Thioglycoligase derived from fungal GH3 β-xylosidase is a multi-glycoligase with broad acceptor tolerance

• Published in: Nature communications Vol. 11; no. 1; pp. 4864 - 16
• Main Authors: Nieto-Domínguez, Manuel, Fernández de Toro, Beatriz, de Eugenio, Laura I., Santana, Andrés G., Bejarano-Muñoz, Lara, Armstrong, Zach, Méndez-Líter, Juan Antonio, Asensio, Juan Luis, Prieto, Alicia, Withers, Stephen G., Cañada, Francisco Javier, Martínez, María Jesús
• Format: Journal Article
• Language: English
• Published: London Nature Publishing Group UK 25.09.2020; Nature Portfolio
• Subjects: 140/131; 140/58; 631/45/221; 631/45/603; 631/45/607/1164; 631/61/168; 631/92/603; 82/83; Biocatalysis; Catalytic Domain; Drug Tolerance - physiology; Fungi - drug effects; Fungi - enzymology; Fungi - metabolism; Glycoconjugates - metabolism; Glycoside Hydrolases - metabolism; Glycosides - chemistry; Glycosylation; Humanities and Social Sciences; Hydrogen-Ion Concentration; Kinetics; Models, Molecular; multidisciplinary; Mutagenesis; Science; Science (multidisciplinary); Substrate Specificity; Talaromyces - enzymology; Talaromyces - genetics; Xylosidases - chemistry; Xylosidases - genetics; Xylosidases - metabolism
• ISSN: 2041-1723; 2041-1723
• DOI: 10.1038/s41467-020-18667-3

The synthesis of customized glycoconjugates constitutes a major goal for biocatalysis.
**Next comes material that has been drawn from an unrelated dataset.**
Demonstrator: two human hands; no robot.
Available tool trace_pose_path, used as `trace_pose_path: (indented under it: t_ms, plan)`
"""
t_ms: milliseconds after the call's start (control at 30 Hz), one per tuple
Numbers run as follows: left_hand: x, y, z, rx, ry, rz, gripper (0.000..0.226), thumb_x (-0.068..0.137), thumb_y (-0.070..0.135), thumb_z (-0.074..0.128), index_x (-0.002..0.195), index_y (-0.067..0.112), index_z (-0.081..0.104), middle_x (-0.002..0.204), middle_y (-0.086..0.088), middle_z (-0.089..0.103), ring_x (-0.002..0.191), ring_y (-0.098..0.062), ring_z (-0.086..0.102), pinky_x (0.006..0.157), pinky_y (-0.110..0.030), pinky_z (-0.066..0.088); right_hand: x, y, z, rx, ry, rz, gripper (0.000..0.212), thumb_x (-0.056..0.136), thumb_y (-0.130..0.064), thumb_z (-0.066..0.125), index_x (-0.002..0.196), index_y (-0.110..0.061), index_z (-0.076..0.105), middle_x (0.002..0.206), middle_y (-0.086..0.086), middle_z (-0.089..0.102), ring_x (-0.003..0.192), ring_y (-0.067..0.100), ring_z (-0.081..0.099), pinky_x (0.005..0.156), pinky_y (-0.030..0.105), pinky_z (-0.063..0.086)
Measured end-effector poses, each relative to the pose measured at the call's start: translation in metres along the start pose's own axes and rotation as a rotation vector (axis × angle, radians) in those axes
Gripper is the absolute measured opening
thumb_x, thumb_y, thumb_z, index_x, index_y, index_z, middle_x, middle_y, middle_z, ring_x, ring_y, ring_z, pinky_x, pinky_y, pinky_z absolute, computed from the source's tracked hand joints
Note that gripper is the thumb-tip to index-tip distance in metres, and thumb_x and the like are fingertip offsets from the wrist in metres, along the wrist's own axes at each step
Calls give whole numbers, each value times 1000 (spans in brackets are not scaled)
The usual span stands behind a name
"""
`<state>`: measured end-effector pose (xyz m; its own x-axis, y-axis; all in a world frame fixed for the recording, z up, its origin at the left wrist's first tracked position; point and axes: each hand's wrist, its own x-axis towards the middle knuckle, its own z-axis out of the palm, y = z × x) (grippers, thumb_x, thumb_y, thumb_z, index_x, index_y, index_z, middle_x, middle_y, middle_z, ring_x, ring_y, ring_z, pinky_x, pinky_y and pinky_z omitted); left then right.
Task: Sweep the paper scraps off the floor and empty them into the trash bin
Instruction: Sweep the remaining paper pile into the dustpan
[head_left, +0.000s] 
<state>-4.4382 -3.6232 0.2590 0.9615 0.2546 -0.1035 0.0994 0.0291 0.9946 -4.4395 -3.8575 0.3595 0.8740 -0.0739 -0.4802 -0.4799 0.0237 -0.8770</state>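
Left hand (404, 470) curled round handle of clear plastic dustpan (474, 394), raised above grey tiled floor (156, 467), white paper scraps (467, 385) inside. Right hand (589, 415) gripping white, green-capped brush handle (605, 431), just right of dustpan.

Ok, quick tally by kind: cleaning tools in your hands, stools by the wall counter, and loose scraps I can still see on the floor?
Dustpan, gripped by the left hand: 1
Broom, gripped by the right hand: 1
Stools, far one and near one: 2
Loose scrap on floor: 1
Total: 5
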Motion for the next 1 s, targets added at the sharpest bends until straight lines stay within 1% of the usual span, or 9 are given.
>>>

To this end, engineered glycosidases have received great attention and, among them, thioglycoligases have proved useful to connect carbohydrates to non-sugar acceptors. However, hitherto the scope of these biocatalysts was considered limited to strong nucleophilic acceptors. Based on the particularities of the GH3 glycosidase family active site, we hypothesized that converting a suitable member into a thioglycoligase could boost the acceptor range. Herein we show the engineering of an acidophilic fungal β-xylosidase into a thioglycoligase with broad acceptor promiscuity. The mutant enzyme displays the ability to form O-, N-, S- and Se- glycosides together with sugar esters and phosphoesters with conversion yields from moderate to high. Analyses also indicate that the p K a of the target compound was the main factor to determine its suitability as glycosylation acceptor. These results expand on the glycoconjugate portfolio attainable through biocatalysis. Thioglycoligases have proved useful for bonding carbohydrates to non-sugar acceptors, however, the scope of these biocatalysts is usually limited. Here, the authors engineer a xylosidase into a thioglycoligase with the ability to form O-, N-, S- and Se- glycosides together with sugar esters and phosphoesters.